Using Mulch and Fertilizer to Protect and Feed Your Garden

Hand holding home made compost, made from a mixture of recycled kitchen waste, leaf mold and garden and grass clippings.

The health of your soil can determine the health of your plants. Nutrient-void soil generally produces sickly plants. The easiest way to improve the structure of your soil is to add nutrients to it. Building up the health of your soil should always be a primary concern, especially if you are growing fruits and vegetables organically. Before you develop a soil improvement plan, it is always best to take a soil sample to reveal what your soil is lacking. While there are a few ways to improve the structure of your soil, mulching and fertilizing are two of the most popular.


Mulching, also known as top dressing, is a common practice that has many benefits. Mulch provides an attractive final touch to garden beds, helps retain moisture, keeps weeds at bay, protects plants and can improve the soil. One of the first things to understand about mulch is that in order to improve soil and increase the health of plants, mulch must be organic. Only organic mulch decomposes and provides the nutrients necessary to improve soil composition. Organic mulch includes but is not limited to such things as grass clippings, shredded leaves, worm casings, peat moss, newspaper, coconut husks and alfalfa hay. Inorganic mulches include synthetic materials such gravel, pebbles, plastic and landscape fabric. Some people are convinced that wood mulch is a better alternative to rubber mulch. While it is true that rubber is synthetic and will not contribute to the soil structure, they can serve other useful purposes, and wood mulch can create problems of its own. As wood mulch breaks down, it can steal nitrogen from plants during decomposition. Colored mulch can be another serious concern as it often contains high quantities of chemical dyes. It is always best to do your research before purchasing colored mulch for your garden or reserve using it for landscape areas only.

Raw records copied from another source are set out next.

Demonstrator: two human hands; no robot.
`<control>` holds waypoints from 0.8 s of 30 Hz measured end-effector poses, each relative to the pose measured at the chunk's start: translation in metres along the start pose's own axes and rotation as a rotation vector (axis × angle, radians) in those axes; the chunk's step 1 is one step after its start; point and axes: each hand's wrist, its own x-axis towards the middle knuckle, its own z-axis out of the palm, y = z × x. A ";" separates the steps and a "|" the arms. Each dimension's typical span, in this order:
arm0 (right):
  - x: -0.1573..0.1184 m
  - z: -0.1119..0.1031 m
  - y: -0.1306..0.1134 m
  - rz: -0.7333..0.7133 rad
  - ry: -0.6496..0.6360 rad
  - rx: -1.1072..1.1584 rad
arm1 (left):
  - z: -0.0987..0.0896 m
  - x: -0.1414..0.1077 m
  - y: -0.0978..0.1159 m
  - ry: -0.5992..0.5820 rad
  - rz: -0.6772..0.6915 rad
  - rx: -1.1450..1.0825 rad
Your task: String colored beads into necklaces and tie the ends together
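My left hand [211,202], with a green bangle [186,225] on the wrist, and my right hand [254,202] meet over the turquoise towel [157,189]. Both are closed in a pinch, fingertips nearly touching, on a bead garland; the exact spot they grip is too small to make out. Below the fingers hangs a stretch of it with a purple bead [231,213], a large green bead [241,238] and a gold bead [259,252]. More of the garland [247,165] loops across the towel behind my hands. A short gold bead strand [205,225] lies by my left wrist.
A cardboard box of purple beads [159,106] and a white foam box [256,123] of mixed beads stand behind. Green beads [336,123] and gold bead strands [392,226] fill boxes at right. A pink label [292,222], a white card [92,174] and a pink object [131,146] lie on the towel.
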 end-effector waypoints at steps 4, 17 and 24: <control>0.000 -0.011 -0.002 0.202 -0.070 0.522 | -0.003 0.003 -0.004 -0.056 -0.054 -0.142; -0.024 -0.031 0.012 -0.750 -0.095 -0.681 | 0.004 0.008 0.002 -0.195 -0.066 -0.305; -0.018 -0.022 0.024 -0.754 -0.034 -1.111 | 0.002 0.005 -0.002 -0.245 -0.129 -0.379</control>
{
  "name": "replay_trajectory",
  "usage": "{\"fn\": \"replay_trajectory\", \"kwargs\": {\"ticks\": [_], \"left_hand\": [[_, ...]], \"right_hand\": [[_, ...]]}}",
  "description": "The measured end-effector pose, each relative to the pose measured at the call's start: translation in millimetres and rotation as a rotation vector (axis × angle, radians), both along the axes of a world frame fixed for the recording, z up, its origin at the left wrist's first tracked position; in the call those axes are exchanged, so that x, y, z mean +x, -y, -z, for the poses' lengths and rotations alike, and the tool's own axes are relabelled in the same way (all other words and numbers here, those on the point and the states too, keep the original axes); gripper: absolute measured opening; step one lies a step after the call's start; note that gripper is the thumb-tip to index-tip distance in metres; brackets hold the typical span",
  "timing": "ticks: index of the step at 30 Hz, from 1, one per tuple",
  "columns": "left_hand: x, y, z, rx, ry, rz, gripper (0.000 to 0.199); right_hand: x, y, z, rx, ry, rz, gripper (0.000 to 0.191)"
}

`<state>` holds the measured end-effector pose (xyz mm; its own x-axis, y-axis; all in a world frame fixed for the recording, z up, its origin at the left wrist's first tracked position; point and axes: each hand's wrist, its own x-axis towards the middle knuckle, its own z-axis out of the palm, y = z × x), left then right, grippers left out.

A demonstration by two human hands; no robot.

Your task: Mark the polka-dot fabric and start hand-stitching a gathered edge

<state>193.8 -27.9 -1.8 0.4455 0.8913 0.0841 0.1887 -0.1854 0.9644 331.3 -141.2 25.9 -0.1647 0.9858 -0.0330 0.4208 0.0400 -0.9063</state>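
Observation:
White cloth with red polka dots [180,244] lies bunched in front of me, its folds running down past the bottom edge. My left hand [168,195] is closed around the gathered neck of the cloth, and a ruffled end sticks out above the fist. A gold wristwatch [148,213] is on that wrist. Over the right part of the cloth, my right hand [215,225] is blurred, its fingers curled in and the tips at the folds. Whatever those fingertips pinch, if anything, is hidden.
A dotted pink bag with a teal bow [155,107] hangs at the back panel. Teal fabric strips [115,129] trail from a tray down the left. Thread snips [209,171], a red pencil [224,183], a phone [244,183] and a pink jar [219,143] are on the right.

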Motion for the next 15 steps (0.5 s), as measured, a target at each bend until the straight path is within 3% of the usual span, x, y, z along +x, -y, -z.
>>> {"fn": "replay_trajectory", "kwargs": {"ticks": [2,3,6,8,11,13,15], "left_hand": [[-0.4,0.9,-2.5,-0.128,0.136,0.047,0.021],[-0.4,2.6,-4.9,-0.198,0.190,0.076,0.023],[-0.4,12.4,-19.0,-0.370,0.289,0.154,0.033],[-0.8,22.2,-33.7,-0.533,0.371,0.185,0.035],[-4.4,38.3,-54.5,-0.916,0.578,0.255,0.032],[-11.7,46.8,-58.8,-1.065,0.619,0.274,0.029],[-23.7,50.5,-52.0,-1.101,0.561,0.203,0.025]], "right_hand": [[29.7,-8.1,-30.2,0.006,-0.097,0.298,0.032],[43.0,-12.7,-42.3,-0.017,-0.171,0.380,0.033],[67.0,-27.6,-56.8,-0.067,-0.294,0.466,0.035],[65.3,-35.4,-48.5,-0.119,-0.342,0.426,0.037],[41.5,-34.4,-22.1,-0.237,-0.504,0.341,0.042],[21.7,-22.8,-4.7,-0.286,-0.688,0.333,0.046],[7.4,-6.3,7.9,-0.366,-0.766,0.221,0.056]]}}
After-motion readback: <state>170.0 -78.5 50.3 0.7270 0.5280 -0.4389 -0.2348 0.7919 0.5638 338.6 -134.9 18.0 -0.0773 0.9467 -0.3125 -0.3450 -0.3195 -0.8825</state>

All plants require nitrogen, phosphorus and potassium, also known as N-P-K. The nitrogen is essential for foliage growth, the phosphorus for flower production and the potassium for strong stem development. Decomposing organic material such as coffee grounds, straw, banana peelings, ground chicken bones and egg shells, and horse or cow manure are beneficial to garden soil. Some organic gardeners make up their own organic fertilizer mixtures. One popular organic fertilizer additive is molasses. Molasses can be added to composted manure to make a tea mixture that keeps pests away while feeding plants. Spread fertilizer on your garden plants frequently during the growing season to provide a healthy, nutrient-dense boost.

Maintaining Soil Health

Adding organic mulch and organic fertilizer consistently will increase soil health over time, leaving your plants strong and beautiful.